I believe the best way to learn how things work is to make your own shitty version of them from scratch.

Does creating a programming language feel like some forbidden knowledge that only the top geniuses have access to? It shouldn't.

Welcome to what I call the shitty series, where we'll be reinventing all kinds of wheels, but badly.

image "A badly drawn sketch of a wobbly bike wheel"

First installment: Making a shitty programming language.

Getting started
- Syntax
- Interpreter
- Parser
- Lisp
Part 1
Math, all languages can do math
Baby steps
Nesting
Full code
Part 2 coming soon

Getting started

First of all, some constraints for the language:

Interpreter is implemented in JS.
The programs should be parsable by JSON.parse. We don't want to waste time writing a parser.
Minimum of features. It should barely pass as a programming language if you squint hard enough.
Parentheses everywhere (((((yes we're making a lisp inspired language))))).

It's ok if some of the bullet points don't make sense. Here's some extra context about language development terms.

Feel free to skip to here if you already know them.

Syntax

The structure of a program. How the instructions look.

In JS, the syntax for defining a variable is let name = value; for example.

Interpreter

An interpreter is a program that takes the text input of a program and executes the instructions. The interpreter can be implemented in any existing programming language, in our case JavaScript.

An interpreter for math would take this text input

2 + 5 - 3

and execute it so that it results in 4.

Parser

A parser is the part of the interpreter that takes the text input and translates it into a format the the implementation language can understand.

In our case, since we're using JS, instructions would be in a JSON format.

So the parser could take the text

2 + 5 - 3

and translate it to a list that the interpreter can then go over and execute

[2, "+", 5, "-", 3]

Most literature online for making languages spends a lot of time focusing on parsers. That's the first step that needs to happen before you can implement the execution of instructions.

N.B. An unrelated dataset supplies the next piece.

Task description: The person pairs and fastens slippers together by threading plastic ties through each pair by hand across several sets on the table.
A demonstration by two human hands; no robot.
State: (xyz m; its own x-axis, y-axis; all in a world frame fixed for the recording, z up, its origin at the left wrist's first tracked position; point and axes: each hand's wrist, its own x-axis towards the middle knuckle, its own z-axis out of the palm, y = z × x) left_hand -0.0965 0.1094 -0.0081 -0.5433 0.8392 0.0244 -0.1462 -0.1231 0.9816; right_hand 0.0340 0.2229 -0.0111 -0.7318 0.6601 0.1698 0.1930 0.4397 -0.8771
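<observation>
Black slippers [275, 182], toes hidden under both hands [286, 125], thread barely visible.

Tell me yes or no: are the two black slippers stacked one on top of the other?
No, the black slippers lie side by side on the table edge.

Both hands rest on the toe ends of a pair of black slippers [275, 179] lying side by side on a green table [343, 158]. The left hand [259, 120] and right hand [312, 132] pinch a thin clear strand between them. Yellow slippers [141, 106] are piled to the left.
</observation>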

I want this series to be focused on what makes programs tick and how a language runs code internally. That's why one of our constraints is that the syntax for our program should already be a valid JSON. That way JS can understand it without extra parsing.

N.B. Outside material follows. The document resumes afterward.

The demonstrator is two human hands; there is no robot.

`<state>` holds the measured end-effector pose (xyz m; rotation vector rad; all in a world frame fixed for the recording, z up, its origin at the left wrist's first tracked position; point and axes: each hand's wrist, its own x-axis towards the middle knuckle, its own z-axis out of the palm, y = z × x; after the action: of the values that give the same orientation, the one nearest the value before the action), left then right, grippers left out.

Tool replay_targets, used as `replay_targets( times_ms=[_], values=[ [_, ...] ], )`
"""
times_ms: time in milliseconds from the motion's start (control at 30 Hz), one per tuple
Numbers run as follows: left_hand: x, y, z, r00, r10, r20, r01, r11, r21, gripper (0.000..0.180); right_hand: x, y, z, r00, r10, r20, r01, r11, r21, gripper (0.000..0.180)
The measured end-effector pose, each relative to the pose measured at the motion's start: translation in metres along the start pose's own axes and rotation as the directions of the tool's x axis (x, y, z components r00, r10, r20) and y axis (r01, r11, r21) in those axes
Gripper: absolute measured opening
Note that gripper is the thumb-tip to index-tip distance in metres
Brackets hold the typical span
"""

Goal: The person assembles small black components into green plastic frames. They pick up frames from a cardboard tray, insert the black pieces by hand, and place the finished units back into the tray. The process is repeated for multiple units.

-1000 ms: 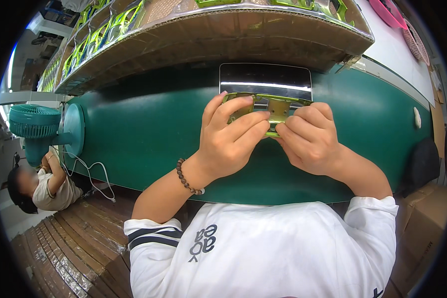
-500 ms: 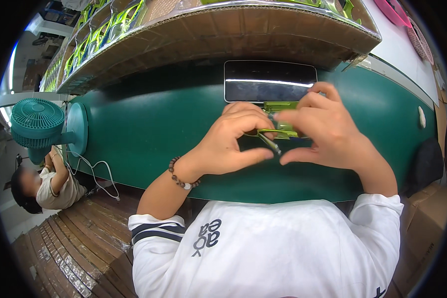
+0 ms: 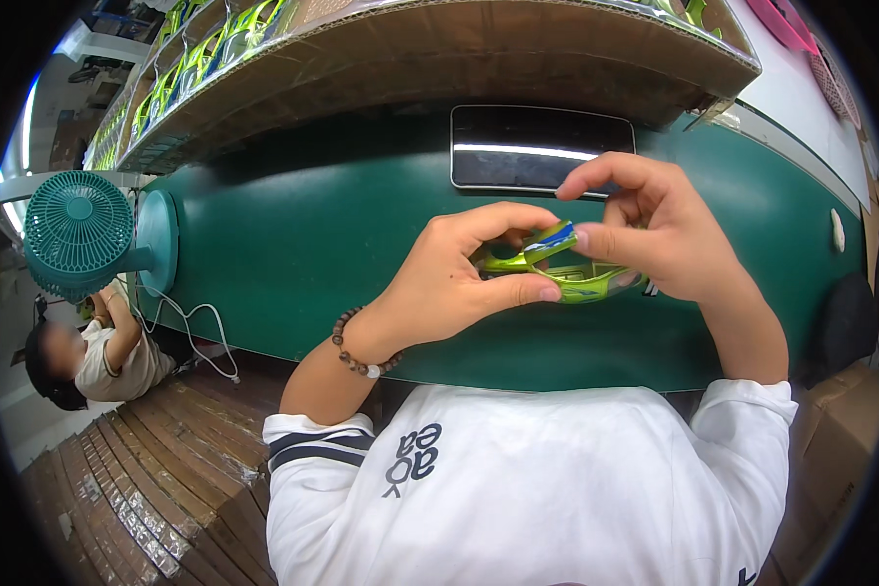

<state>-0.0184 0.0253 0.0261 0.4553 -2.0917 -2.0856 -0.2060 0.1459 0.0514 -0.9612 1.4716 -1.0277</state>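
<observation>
Glossy lime-green curved plastic frame, near six o'clock of the black rectangular glass slab, seems mid-handling, not yet set down: left hand pinches its nine-o'clock end; right hand's grip unclear.

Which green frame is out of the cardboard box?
The green frame held in the left hand, above the table; the others sit in the box.
</observation>
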Motion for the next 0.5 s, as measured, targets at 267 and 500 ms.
replay_targets(
  times_ms=[267, 500],
  values=[
    [0.001, -0.004, -0.003, 0.948, -0.189, 0.257, 0.304, 0.776, -0.553, 0.028, 0.005, 0.006, 0.006, 0.993, 0.101, 0.054, -0.112, 0.956, 0.270, 0.021],
    [0.006, -0.015, -0.009, 0.925, -0.156, 0.347, 0.376, 0.517, -0.769, 0.029, -0.004, -0.009, -0.004, 0.974, 0.097, 0.206, -0.195, 0.820, 0.538, 0.022]
  ],
)
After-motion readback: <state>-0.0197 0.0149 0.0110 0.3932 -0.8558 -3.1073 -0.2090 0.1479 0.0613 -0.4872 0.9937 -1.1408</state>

Taking the math example, we'd define the program directly as a JS list, instead of a string input:

const program = [2, "+", 5, "-", 3];

Lisp

Lisp is a family of languages known for their weird syntax with a lot of parentheses.

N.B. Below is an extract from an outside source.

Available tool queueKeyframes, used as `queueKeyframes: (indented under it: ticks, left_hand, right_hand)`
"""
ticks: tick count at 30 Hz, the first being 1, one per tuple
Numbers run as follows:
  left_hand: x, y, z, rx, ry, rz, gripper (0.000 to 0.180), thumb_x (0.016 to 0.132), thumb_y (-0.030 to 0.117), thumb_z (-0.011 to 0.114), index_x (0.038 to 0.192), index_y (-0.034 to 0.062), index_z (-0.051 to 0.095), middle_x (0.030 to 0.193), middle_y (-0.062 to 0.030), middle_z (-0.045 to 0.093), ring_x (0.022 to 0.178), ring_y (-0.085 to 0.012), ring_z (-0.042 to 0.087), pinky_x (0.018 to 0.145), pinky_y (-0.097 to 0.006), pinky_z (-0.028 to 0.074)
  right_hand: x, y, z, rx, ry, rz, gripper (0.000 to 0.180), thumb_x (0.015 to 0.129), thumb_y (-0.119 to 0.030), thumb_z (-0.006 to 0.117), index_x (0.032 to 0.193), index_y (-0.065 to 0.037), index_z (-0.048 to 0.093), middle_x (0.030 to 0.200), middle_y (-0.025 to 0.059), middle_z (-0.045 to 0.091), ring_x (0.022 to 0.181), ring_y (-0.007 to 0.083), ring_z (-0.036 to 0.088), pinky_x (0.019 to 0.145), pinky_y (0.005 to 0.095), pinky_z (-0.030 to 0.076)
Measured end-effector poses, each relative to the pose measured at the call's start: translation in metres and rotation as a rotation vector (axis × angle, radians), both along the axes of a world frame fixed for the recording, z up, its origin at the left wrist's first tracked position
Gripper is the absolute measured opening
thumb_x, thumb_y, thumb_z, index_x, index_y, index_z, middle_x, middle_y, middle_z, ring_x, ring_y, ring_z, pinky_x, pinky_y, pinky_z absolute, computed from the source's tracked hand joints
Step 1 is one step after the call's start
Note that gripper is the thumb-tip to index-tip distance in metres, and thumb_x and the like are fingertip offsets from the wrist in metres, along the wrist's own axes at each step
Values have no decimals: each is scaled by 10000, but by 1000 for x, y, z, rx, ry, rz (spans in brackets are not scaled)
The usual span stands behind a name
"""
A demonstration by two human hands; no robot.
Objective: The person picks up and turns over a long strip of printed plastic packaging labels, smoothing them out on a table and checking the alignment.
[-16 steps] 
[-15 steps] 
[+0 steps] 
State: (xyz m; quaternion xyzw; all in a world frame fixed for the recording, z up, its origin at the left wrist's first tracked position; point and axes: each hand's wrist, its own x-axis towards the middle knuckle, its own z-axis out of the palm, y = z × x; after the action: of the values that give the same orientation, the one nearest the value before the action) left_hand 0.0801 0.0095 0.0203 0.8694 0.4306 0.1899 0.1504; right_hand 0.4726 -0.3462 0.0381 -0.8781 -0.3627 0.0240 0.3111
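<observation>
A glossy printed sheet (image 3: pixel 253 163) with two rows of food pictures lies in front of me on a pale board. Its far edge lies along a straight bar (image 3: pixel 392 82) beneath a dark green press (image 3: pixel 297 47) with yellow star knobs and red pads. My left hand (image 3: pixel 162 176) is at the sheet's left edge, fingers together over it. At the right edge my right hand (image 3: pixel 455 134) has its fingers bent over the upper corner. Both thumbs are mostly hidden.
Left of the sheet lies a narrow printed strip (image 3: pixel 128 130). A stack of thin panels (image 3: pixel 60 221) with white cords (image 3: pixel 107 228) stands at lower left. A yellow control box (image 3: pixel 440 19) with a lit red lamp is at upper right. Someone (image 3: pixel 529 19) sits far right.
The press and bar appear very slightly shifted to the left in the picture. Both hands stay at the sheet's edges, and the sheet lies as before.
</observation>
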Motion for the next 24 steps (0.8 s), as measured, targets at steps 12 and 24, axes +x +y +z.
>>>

They're a good place to draw inspiration from for toy languages because the syntax is very minimal. But you don't need to know anything about them to follow along.

Part 1

In Part 1 we'll focus on a small slice of what could be considered a programming language.

We'll define some of the syntax of the programs, and implement a simple interpreter that can perform math operations. A calculator with extra steps.

Math, all languages can do math

We're used to the standard notation of math being chained with operators like so:

12 + 3 + 5 - 8 * 12

But remember we're trying to define our syntax in a way that we can store it in a JS object.

So let's take it step by step:

What if we considered a math operation to be a function that can be called with multiple arguments.

From

12 + 5 + 3

addition(12, 5, 3)

Pretty verbose, so let's use the operator sign instead:

+(12, 5, 3)

That's still not valid. We can't store the + in a JSON, better make it a string.

"+"(12, 5, 3)

Ok, that's closer, but the parentheses don't mean anything to JSON either, let's make the arguments a list:

"+"[12, 5, 3]

It's almost parsable now. The missing piece is the + being outside of the list and screwing things up.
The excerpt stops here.